Adult smoking rates have decreased in two of the past three years and teen smoking already is below the 2010 goal set by a national coalition of health care professionals.
But because increasing funding for anti-smoking programs - coupled with the higher tax and a growing social stigma attached to smoking - is reducing the number of Colorado smokers, the amount of money coming in is falling, too.
Amendment 35 brought in $169.6 million in its first year. That number has fallen two straight years, and budget forecasts show continued declines that could leave program recipients with $135.5 million in fiscal year 2011-12 - a 20 percent drop before inflation is factored in.
Legislators and authors of the law say they anticipated this erosion and feel safe in having allocated most of the new money in yearly grants that can be reduced without great upheaval. But 46 percent of revenues go to increasing the number of low-income Coloradans on public insurance programs like Medicaid and Children's Health Plan - a part of the budget that can't be chopped without inflicting harm.
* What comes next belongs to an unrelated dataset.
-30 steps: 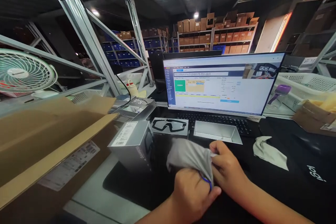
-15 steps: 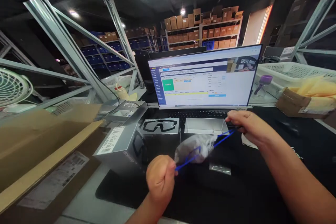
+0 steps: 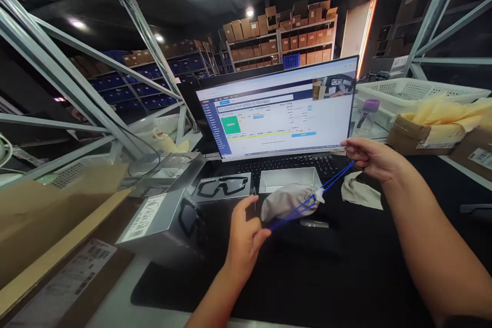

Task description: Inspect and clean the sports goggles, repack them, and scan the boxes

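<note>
A grey cloth drawstring pouch [image 3: 286, 202], filled out and gathered at its right end, hangs over the black mat. My right hand [image 3: 371, 159] pinches its blue drawstring [image 3: 338, 177], pulled taut up to the right. At the pouch's left end is my left hand [image 3: 246, 230], thumb and forefinger spread apart, with another stretch of blue cord by the thumb. Behind the pouch lies an open silver-grey box tray [image 3: 288, 179]. Left of that is a lid with goggles printed on it [image 3: 223, 186]. A small clear plastic piece [image 3: 314, 224] is just below the pouch.
A monitor [image 3: 277, 113] and keyboard [image 3: 326, 166] stand behind. Left are a grey goggle box [image 3: 154, 238] and an open carton [image 3: 61, 215]. To the right are a beige cloth pouch [image 3: 359, 192], a carton of yellow packing [image 3: 426, 136] and a white basket [image 3: 418, 92].
My left hand has gone from a closed grip on the blue cord to spread fingers. My right hand still grips the cord. The view has shifted to the right.
</note>
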Tool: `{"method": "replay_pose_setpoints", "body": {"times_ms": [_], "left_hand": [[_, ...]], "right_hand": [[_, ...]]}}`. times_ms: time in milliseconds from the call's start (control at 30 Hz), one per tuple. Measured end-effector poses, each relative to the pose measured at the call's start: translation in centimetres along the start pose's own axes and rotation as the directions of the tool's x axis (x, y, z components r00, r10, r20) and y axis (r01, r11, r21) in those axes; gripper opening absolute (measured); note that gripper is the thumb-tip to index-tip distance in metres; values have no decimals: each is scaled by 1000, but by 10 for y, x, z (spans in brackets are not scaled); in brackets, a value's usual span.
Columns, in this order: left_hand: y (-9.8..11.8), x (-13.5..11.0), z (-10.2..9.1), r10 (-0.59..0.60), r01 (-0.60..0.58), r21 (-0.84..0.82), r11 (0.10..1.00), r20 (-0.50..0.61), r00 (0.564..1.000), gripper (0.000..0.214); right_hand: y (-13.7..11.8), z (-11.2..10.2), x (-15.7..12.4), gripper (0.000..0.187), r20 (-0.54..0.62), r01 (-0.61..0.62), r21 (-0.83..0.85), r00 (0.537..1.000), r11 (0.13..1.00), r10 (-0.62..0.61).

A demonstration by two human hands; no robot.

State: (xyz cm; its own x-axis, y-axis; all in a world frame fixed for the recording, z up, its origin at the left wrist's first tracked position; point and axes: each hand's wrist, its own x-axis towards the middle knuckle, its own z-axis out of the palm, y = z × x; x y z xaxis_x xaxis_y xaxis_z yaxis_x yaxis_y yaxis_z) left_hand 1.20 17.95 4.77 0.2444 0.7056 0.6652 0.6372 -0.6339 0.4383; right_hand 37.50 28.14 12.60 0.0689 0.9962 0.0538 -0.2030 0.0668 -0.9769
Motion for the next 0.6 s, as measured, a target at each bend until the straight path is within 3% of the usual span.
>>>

"That's a problem if the funds aren't there, because you can't provide services if you don't have money. In the end, if we lose enough money, less kids will get services," said Sen. Betty Boyd, a Lakewood Democrat who sponsored the bill implementing the tax increase.
The reported decrease in smoking may be skewed by smuggling to avoid higher cigarette taxes.
According to a study released Tuesday, cigarette smuggling nationwide is on the rise.
The study, by the free-market Mackinac Center for Public Policy of Michigan, estimates 18.1 percent of Cigarettes consumed in Colorado in 2006 were smuggled into the state.
That definition includes Cigarettes purchased at a lower tax rate across state borders, Cigarettes bought on the Internet and black-market Cigarettes sold by people without licenses to do so.
Smuggling numbers rise as cigarette taxes go up, author Mi chael LaFaive said. Colorado, for example, had an average smuggling rate of just 5.9 percent from 1990 to 2006 but saw numbers spike in recent years.
"If (states) don't factor smuggling into their revenue forecasts, they will almost always be wrong about the amount of revenue they think they can raise," LaFaive said.